How is it possible to avoid triggering depression and come out of the disappointment? Here are some things to try:

1) Listen to self talk. Avoid the common pitfall of listening to or saying to yourself minimizing statements like “Close only counts in horseshoes.” “Get over it.” “You will have another chance.” “There’s always tomorrow.”

2) Acknowledge the loss, because there is no way around it: “I wanted this and I did not get it!” “I am sad! I am mad!” Sit with the loss as if you are mourning: Do not expect to get over it quickly. By tolerating and acknowledging, you move more quickly through the disappointment. A surprising thing happens when you feel something: the feeling passes. (When it is depression, this is not a true statement, but disappointment will pass.)

3) Assess what you still have. “I have lost the possibility of loving that a person, but I have 2 really close friends and my sister who really love me. That is worth a lot!” “I will have other options for a good job, and I still have a job that pays.” “I still may have a chance to have a baby, and if I don’t, I can find a way to handle that.”

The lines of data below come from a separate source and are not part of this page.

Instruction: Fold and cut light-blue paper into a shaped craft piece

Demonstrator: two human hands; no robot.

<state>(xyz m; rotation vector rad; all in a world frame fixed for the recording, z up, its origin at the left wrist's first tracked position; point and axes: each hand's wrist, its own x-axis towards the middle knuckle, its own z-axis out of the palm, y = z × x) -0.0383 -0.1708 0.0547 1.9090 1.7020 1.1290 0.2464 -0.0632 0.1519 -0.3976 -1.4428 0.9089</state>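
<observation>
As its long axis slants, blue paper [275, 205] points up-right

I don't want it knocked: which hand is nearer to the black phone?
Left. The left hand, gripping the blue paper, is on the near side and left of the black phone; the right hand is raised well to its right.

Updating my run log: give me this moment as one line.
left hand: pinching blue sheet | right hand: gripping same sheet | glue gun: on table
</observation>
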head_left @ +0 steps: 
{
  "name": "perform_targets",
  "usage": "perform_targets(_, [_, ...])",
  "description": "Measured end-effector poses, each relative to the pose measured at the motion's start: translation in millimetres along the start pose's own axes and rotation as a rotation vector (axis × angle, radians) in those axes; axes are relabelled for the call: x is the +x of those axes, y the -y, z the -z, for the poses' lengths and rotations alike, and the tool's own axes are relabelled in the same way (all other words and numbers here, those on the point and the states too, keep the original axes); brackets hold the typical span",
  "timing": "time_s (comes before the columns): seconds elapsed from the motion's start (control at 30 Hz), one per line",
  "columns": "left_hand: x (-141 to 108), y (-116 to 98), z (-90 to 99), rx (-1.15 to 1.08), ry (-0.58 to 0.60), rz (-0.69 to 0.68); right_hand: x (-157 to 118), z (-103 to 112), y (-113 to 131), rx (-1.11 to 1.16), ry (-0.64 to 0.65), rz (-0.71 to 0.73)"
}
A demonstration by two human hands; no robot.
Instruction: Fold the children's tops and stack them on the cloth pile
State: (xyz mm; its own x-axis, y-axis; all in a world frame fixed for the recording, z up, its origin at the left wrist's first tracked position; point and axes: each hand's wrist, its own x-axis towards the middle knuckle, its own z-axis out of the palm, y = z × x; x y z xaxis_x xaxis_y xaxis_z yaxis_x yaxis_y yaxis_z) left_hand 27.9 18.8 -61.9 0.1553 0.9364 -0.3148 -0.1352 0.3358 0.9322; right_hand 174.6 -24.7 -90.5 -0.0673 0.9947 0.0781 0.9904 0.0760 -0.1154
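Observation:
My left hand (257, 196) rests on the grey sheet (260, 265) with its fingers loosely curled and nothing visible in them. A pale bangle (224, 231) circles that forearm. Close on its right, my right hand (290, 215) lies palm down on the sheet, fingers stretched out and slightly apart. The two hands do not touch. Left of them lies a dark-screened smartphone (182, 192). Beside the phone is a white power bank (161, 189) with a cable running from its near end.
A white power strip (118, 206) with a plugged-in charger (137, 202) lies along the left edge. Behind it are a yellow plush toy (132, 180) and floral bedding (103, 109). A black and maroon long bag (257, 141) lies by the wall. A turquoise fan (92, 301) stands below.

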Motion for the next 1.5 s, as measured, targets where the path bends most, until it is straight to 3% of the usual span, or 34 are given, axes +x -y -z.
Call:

4) Renew hope. Start out with something much smaller than what you lost, just so that hope is not scary. Ask yourself, ‘What would I hope for if I knew it would be possible?” And then try it out: hope for something and see how it feels to get it. E.g., “I hope that dinner with my friends will have a few laughs.” “I hope that when I see the kids for the weekend we will talk about fun things to do on summer vacation.” “I hope that I will get a better grade on the next exam.” Getting a small hope fulfilled may take a little bit of effort from you but pick things you know you can influence.

5) When you are ready, evaluate whether what you were striving for was realistic. Was it within your power to achieve it? If so, you can go for it again. If you can see it might have been beyond your ability, then you can realistically revise your plan. I worked with a young woman who wanted to become a professional make up artist, but she was 25 and had not worked in the field, nor did she have any certifications or degrees. Her disappointment not to get hired at a theater to do the make up was keen, but it was also a wake-up that her goal was unrealistic. She needed to make a plan that would fit her abilities or lead her to get more training.

As time passes, and fairly quickly, you will notice that you do not feel the sharp pang of disappointment constantly and that it diminishes like the wake of a boat washes over you – big at first, but in smaller and smaller waves, until soon you remember it but do not feel it. As the expression goes, you may be “sadder but wiser,” so perhaps more realistic. And if you have been renewing hope, your mood may once again be full of eagerness, excitement and even euphoria as you anticipate some new good thing coming into your life.